Nella sua prima lettera Giovanni riparte proprio di qui, dallo stesso invito ad amarci gli uni gli altri, perché appunto l’amore è da Dio, e amare è come essere generati da Dio e conoscerlo dal vivo, perché Dio è amore. Questa non è un’affermazione di principio, ma è un principio reale di vita, che si manifesta in concreto nel fatto che “Dio ha mandato nel mondo il suo Figlio unigenito, perché noi avessimo la vita per mezzo di lui”. E questo di sua autonoma e irrevocabile iniziativa, accettando che questo suo Figlio fosse “come vittima di espiazione per i nostri peccati”.

 

Su questi parametri ci sarebbe da riconfigurare tutta la nostra coscienza, mentalità e spiritualità cristiana, che restano ancorate alla “vittima di espiazione” come prezzo o soddisfazione per i nostri peccati, lasciandoci con tutti nostri interrogativi davanti ad un Dio che vuole essere ripagato, fino  a farci chiedere che razza di amore è il suo!
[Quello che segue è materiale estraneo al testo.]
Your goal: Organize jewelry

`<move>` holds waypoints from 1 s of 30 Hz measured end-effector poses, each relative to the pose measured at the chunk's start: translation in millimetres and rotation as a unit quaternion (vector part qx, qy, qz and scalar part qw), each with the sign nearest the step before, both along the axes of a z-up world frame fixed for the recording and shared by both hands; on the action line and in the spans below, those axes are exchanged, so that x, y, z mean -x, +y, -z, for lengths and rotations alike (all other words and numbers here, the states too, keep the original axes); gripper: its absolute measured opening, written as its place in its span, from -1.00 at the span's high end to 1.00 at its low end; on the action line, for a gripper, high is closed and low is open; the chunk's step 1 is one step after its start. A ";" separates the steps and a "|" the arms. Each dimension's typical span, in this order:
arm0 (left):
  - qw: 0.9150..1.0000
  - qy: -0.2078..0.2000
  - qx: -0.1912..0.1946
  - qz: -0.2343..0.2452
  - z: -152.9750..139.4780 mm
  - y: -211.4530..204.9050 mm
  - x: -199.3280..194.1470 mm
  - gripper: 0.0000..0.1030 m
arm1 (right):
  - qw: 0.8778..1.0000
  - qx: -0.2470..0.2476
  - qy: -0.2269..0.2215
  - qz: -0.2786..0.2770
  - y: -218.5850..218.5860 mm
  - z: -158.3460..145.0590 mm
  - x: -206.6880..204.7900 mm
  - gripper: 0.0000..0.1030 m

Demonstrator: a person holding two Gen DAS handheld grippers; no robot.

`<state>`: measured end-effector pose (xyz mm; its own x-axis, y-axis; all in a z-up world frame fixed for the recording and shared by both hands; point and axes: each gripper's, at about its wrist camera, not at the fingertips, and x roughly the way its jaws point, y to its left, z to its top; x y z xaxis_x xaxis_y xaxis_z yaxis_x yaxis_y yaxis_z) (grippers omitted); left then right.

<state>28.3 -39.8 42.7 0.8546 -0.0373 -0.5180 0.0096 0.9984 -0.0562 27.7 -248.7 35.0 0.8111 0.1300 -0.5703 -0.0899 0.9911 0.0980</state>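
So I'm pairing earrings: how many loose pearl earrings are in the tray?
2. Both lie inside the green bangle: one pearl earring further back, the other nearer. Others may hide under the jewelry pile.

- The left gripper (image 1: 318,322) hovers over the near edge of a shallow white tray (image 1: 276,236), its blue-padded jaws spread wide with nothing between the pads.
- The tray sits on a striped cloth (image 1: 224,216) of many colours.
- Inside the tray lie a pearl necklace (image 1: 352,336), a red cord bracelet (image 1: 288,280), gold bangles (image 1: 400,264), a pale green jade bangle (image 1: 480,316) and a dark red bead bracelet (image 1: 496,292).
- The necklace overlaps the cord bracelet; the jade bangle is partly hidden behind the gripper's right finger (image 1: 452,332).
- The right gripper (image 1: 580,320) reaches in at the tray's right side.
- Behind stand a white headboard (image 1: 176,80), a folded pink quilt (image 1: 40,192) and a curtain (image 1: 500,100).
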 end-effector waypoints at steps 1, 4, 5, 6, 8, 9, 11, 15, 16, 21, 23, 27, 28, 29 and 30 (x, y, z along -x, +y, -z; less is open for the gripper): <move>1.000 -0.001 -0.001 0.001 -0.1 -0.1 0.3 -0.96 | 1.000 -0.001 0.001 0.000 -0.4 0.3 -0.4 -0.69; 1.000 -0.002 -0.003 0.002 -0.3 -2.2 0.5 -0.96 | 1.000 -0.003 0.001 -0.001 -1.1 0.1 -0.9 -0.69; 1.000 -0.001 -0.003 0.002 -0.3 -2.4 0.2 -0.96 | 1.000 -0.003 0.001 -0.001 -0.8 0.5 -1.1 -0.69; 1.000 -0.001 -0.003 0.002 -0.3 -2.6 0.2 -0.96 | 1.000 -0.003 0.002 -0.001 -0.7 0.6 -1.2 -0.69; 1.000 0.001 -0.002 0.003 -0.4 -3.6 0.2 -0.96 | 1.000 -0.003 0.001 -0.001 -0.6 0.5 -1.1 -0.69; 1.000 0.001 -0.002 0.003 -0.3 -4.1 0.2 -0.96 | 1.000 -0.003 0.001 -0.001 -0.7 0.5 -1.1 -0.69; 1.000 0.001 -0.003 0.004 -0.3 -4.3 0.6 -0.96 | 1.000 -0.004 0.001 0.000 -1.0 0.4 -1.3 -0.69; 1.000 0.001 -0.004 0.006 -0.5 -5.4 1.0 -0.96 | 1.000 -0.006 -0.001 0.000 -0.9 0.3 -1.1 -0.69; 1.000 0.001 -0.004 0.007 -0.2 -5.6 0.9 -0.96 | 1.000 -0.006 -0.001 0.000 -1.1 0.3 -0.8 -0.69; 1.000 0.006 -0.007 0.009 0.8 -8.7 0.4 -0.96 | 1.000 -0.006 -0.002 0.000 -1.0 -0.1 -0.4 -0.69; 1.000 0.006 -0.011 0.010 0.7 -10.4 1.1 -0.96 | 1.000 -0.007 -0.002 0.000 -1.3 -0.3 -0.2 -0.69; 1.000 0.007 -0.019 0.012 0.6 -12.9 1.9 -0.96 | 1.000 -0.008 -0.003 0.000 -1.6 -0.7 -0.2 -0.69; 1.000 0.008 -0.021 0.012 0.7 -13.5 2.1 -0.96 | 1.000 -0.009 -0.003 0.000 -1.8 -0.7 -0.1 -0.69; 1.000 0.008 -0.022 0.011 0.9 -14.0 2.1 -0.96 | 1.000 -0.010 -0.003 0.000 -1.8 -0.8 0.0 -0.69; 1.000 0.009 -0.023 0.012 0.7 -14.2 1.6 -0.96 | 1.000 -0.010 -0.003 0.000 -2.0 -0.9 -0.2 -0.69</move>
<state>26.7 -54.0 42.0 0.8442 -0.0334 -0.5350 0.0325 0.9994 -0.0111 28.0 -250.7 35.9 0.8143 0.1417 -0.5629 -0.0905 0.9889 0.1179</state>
Ma forse è più vero il contrario: è un Dio che comunica il suo amore dandoci il Figlio – Verbo di Dio fatto carne – che per fare rinascere anche noi da Dio non rifiuta di farlo attraverso la morte, il vero nemico da vincere; una vittoria non come semplice episodio (Lazzaro, il figlio della vedova di Naim…) ma nella sua potenza devastatrice, che va sotto il nome di peccato o di tralci senza più linfa. Quanto ci sarebbe da lavorare per ristabilire i giusti equilibri in questo campo! Il vero mistero è qui: ad una vita che porta alla morte far subentrare una morte che porta alla vita!

 

Ma prima di operare nelle coscienze si richiederebbe alla radice quella “conversione pastorale” che viene intesa più come adattamento pratico che come inversione di tendenza nella impostazione operativa della chiesa. Se vogliamo un esempio di conversione pastorale autentica ed efficace l’abbiamo dall’apostolo Pietro da quando dice al pagano Cornelio “Alzati: anche io sono un uomo!”, a quando confessa di rendersi conto che “Dio non fa preferenze di persone, ma accoglie chi lo teme e pratica la giustizia, a qualunque nazione appartenga”. La necessaria conversione avviene prima di tutto in lui

Pietro scopre un Dio che non guarda ad appartenenze, osservanze, affiliazioni, primogeniture, ma “accoglie chi lo teme”, e cioè chi consapevolmente o meno entra nella sfera del suo amore praticando la giustizia. Tanto è vero che inaspettatamente “lo Spirito Santo discese sopra tutti coloro che ascoltavano la Parola”. La conseguenza immediata che Pietro trae eccola: “Chi può impedire che siano battezzati nell’acqua questi che hanno ricevuto, come noi, lo Spirito Santo?”.  Egli farà tesoro di questa lezione, che lo porta verso le posizioni di Paolo “apostolo delle genti” e promotore della “chiesa dei Gentili”. E al concilio di Gerusalemme, convocato per dirimere la questione se e come ammettere o meno i non circoncisi nel nuovo Popolo di Dio, egli se ne esce con queste affermazioni: “E Dio, che conosce i cuori, ha reso testimonianza in loro favore concedendo anche a loro lo Spirito Santo, come a noi” (At 15,8). Se tenessimo conto di questo, forse saremmo meno impastoiati!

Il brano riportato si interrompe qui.